### What to do
Where the word "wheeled" occurs in a line of the listing below, copy that line.

### Provided records
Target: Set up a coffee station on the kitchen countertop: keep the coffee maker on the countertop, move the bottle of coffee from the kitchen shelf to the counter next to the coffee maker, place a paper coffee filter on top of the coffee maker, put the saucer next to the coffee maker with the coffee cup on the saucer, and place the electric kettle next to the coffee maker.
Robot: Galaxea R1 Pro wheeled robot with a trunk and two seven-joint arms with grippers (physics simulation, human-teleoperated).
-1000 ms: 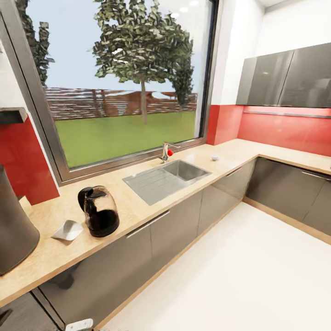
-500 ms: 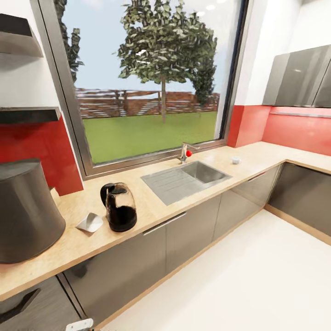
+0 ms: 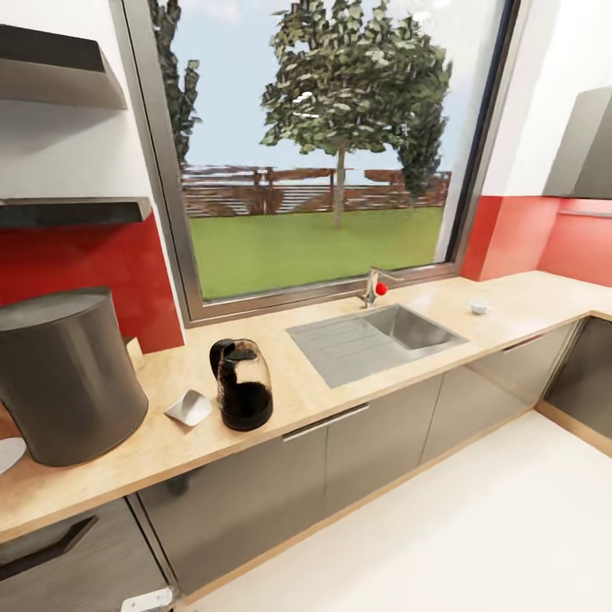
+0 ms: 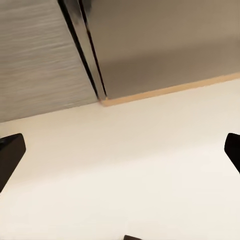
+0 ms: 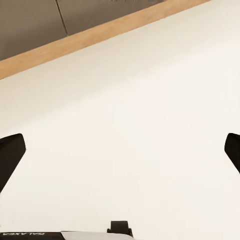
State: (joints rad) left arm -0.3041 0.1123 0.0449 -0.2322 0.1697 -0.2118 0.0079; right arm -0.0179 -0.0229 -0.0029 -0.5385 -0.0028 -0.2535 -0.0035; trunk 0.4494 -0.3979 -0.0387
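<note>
A dark glass electric kettle (image 3: 243,384) stands on the wooden countertop (image 3: 297,399), left of the sink. Just beside it lies a white folded paper coffee filter (image 3: 189,408). Further left stands a big dark grey cylindrical appliance (image 3: 68,374), perhaps the coffee maker. A white rim, maybe the saucer (image 3: 8,452), peeks in at the picture's left edge. A small white cup (image 3: 479,307) sits far right on the counter. My left gripper (image 4: 120,155) is open over the pale floor beside the cabinet fronts. My right gripper (image 5: 120,155) is open too, over bare floor.
A steel sink (image 3: 378,336) with a red-knobbed faucet (image 3: 374,289) lies under the large window. Two dark wall shelves (image 3: 68,208) hang at upper left. Grey cabinet doors (image 3: 357,450) run below the counter, which turns a corner at far right. Pale floor (image 3: 442,544) spreads in front.
The head camera has swung left, so the whole picture has slid right. More of the grey cylinder and the shelves shows now. Nothing on the counter has moved.
</note>
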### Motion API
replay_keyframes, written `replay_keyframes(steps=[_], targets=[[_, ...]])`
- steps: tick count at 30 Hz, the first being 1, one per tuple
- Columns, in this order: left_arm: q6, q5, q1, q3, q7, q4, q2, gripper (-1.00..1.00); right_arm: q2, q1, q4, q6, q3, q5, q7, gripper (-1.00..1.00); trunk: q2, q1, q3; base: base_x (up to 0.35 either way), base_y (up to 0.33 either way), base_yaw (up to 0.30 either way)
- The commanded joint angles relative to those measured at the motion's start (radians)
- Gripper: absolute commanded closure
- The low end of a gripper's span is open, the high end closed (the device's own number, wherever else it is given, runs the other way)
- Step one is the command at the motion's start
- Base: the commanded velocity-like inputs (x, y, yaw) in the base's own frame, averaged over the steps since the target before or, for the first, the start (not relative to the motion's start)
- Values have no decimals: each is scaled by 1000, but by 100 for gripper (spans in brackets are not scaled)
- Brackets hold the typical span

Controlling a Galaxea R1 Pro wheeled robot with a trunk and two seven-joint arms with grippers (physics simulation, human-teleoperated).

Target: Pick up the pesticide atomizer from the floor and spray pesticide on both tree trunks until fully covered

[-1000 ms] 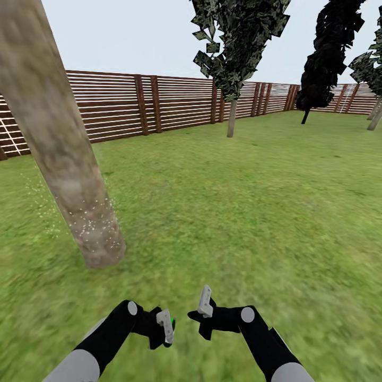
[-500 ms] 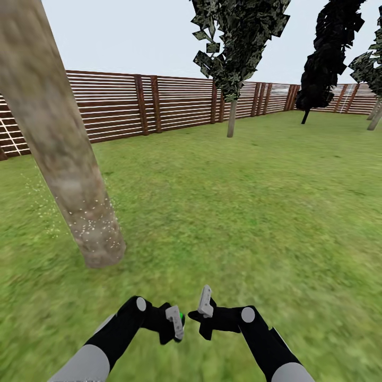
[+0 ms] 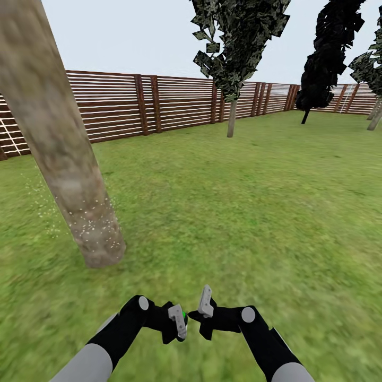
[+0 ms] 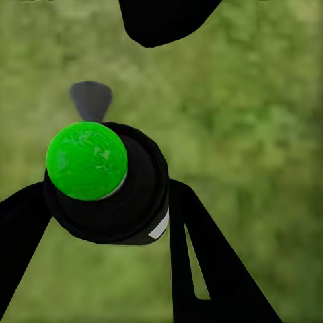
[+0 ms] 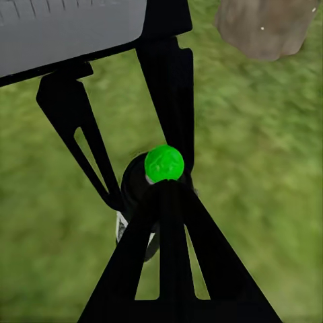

### Response box
Robot: Galaxea R1 Pro wheeled robot with a trunk and two seven-joint arms with grippers (physics simulation, human-teleoperated).
Controlling a Galaxea R1 Pro wheeled robot with a trunk and two seven-joint arms with grippers (physics simulation, human-teleoperated).

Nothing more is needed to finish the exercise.